- **AIM OF THE EXERCISE**
A faithful transcription of all the data, images excluded, is the required answer.

- **PROVIDED MATERIAL**
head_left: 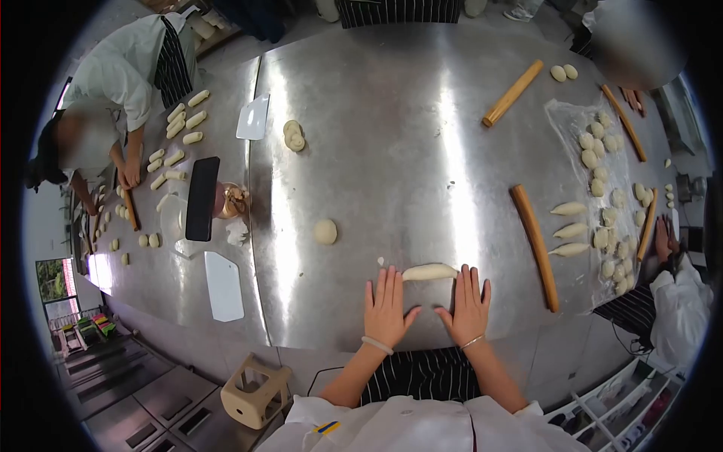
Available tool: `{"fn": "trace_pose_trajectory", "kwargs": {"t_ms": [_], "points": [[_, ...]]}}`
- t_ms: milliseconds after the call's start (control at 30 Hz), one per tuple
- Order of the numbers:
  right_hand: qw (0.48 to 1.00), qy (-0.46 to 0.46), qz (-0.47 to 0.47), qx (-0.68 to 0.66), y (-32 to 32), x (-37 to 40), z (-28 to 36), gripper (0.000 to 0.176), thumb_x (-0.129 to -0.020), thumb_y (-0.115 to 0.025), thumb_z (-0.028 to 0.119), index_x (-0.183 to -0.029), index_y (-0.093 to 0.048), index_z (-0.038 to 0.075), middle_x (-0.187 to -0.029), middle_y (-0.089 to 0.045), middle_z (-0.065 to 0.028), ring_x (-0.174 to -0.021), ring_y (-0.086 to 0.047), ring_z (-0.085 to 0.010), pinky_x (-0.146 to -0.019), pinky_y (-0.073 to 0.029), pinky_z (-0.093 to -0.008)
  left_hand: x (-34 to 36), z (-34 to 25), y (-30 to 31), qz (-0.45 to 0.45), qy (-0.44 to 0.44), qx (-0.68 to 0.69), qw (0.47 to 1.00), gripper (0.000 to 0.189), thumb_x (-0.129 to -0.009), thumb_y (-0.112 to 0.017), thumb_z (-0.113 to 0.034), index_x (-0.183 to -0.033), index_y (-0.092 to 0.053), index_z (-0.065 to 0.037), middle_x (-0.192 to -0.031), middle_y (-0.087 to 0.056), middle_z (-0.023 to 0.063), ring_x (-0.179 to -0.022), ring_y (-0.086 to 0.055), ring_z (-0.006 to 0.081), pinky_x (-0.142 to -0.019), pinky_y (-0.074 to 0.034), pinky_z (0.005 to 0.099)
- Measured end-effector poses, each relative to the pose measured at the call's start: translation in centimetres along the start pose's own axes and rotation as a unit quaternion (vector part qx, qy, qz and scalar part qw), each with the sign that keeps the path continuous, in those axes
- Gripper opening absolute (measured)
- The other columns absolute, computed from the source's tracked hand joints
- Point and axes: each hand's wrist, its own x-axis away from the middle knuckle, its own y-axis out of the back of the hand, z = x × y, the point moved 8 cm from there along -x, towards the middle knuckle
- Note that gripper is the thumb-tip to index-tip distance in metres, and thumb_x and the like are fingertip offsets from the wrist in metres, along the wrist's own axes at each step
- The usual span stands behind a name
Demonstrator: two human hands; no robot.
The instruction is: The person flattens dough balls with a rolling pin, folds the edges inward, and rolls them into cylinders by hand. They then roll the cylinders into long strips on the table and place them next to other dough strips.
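Note:
A pale piece of dough (pixel 429 273), thick in the middle and tapered toward its ends, lies on the steel table in front of me. My left hand (pixel 387 305) is flat with fingers stretched forward, its fingertips at the dough's left end. At the right end are the fingertips of my right hand (pixel 467 305), also flat and open. Both palms face down on the table. A tiny dough scrap (pixel 380 261) sits just beyond my left fingertips. Farther off to the left rests a round dough ball (pixel 325 232).
A wooden rolling pin (pixel 535 248) lies to my right, beside several tapered dough pieces (pixel 570 230) and plastic sheeting with dough balls (pixel 599 164). To the left are a white scraper (pixel 224 287) and a propped black phone (pixel 202 199). Co-workers stand at both sides; a stool (pixel 254 392) is below.

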Motion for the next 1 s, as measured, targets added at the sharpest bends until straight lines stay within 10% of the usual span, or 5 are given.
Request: {"fn": "trace_pose_trajectory", "kwargs": {"t_ms": [333,733,1000], "points": [[0.997,0.018,-0.028,-0.066,1.6,-0.6,-3.1,0.114,-0.066,-0.072,0.06,-0.143,-0.026,-0.01,-0.152,-0.025,-0.0274,-0.143,-0.022,-0.0407,-0.115,-0.013,-0.0543,1.6,1.6,0.3,-0.02,-0.028,0.082,0.996,0.097,-0.077,-0.073,-0.044,-0.143,-0.028,0.009,-0.151,-0.027,0.0275,-0.141,-0.024,0.0427,-0.113,-0.017,0.0572],[0.986,0.129,0.007,-0.104,3.6,-6.7,-0.8,0.069,-0.07,-0.079,0.035,-0.131,-0.056,0.012,-0.156,-0.025,-0.0146,-0.143,-0.023,-0.0363,-0.109,-0.024,-0.0497,-3.9,1.1,2.9,-0.033,-0.056,0.116,0.991,0.066,-0.078,-0.076,-0.026,-0.135,-0.05,-0.006,-0.151,-0.031,0.019,-0.138,-0.031,0.0401,-0.11,-0.027,0.0515],[0.934,0.191,-0.09,-0.287,4.0,-6.4,0.1,0.031,-0.072,-0.077,0.012,-0.101,-0.065,0.009,-0.122,-0.061,-0.007,-0.113,-0.057,-0.0267,-0.095,-0.043,-0.0398,-4.1,-0.5,1.9,-0.117,-0.134,0.206,0.962,0.038,-0.071,-0.075,-0.006,-0.108,-0.066,-0.008,-0.127,-0.058,0.0097,-0.123,-0.05,0.0308,-0.098,-0.041,0.0444]]}}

- **RESPONSE TO THIS EXERCISE**
head_left: 
Available tool: `{"fn": "trace_pose_trajectory", "kwargs": {"t_ms": [_], "points": [[_, ...]]}}`
- t_ms: milliseconds after the call's start (control at 30 Hz), one per tuple
- Order of the numbers:
  right_hand: qw (0.48 to 1.00), qy (-0.46 to 0.46), qz (-0.47 to 0.47), qx (-0.68 to 0.66), y (-32 to 32), x (-37 to 40), z (-28 to 36), gripper (0.000 to 0.176), thumb_x (-0.129 to -0.020), thumb_y (-0.115 to 0.025), thumb_z (-0.028 to 0.119), index_x (-0.183 to -0.029), index_y (-0.093 to 0.048), index_z (-0.038 to 0.075), middle_x (-0.187 to -0.029), middle_y (-0.089 to 0.045), middle_z (-0.065 to 0.028), ring_x (-0.174 to -0.021), ring_y (-0.086 to 0.047), ring_z (-0.085 to 0.010), pinky_x (-0.146 to -0.019), pinky_y (-0.073 to 0.029), pinky_z (-0.093 to -0.008)
  left_hand: x (-34 to 36), z (-34 to 25), y (-30 to 31), qz (-0.45 to 0.45), qy (-0.44 to 0.44), qx (-0.68 to 0.69), qw (0.47 to 1.00), gripper (0.000 to 0.189), thumb_x (-0.129 to -0.009), thumb_y (-0.112 to 0.017), thumb_z (-0.113 to 0.034), index_x (-0.183 to -0.033), index_y (-0.092 to 0.053), index_z (-0.065 to 0.037), middle_x (-0.192 to -0.031), middle_y (-0.087 to 0.056), middle_z (-0.023 to 0.063), ring_x (-0.179 to -0.022), ring_y (-0.086 to 0.055), ring_z (-0.006 to 0.081), pinky_x (-0.142 to -0.019), pinky_y (-0.074 to 0.034), pinky_z (0.005 to 0.099)
- Measured end-effector poses, each relative to the pose measured at the call's start: translation in centimetres along the start pose's own axes and rotation as a unit quaternion (vector part qx, qy, qz and scalar part qw), each with the sign that keeps the path continuous, in those axes
- Gripper opening absolute (measured)
- The other columns absolute, computed from the source's tracked hand joints
- Point and axes: each hand's wrist, its own x-axis away from the middle knuckle, its own y-axis out of the back of the hand, z = x × y, the point moved 8 cm from there along -x, towards the middle knuckle
- Note that gripper is the thumb-tip to index-tip distance in metres, and thumb_x and the like are fingertip offsets from the wrist in metres, along the wrist's own axes at each step
- The usual span stands behind a name
Demonstrator: two human hands; no robot.
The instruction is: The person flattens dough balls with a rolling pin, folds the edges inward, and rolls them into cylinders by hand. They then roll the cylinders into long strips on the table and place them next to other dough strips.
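Note:
A pale piece of dough (pixel 429 273), thick in the middle and tapered toward its ends, lies on the steel table in front of me. My left hand (pixel 387 305) is flat with fingers stretched forward, its fingertips at the dough's left end. At the right end are the fingertips of my right hand (pixel 467 305), also flat and open. Both palms face down on the table. A tiny dough scrap (pixel 380 261) sits just beyond my left fingertips. Farther off to the left rests a round dough ball (pixel 325 232).
A wooden rolling pin (pixel 535 248) lies to my right, beside several tapered dough pieces (pixel 570 230) and plastic sheeting with dough balls (pixel 599 164). To the left are a white scraper (pixel 224 287) and a propped black phone (pixel 202 199). Co-workers stand at both sides; a stool (pixel 254 392) is below.
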
Motion for the next 1 s, as measured, targets added at the sharpest bends until straight lines stay within 10% of the usual span, or 5 are given.
Request: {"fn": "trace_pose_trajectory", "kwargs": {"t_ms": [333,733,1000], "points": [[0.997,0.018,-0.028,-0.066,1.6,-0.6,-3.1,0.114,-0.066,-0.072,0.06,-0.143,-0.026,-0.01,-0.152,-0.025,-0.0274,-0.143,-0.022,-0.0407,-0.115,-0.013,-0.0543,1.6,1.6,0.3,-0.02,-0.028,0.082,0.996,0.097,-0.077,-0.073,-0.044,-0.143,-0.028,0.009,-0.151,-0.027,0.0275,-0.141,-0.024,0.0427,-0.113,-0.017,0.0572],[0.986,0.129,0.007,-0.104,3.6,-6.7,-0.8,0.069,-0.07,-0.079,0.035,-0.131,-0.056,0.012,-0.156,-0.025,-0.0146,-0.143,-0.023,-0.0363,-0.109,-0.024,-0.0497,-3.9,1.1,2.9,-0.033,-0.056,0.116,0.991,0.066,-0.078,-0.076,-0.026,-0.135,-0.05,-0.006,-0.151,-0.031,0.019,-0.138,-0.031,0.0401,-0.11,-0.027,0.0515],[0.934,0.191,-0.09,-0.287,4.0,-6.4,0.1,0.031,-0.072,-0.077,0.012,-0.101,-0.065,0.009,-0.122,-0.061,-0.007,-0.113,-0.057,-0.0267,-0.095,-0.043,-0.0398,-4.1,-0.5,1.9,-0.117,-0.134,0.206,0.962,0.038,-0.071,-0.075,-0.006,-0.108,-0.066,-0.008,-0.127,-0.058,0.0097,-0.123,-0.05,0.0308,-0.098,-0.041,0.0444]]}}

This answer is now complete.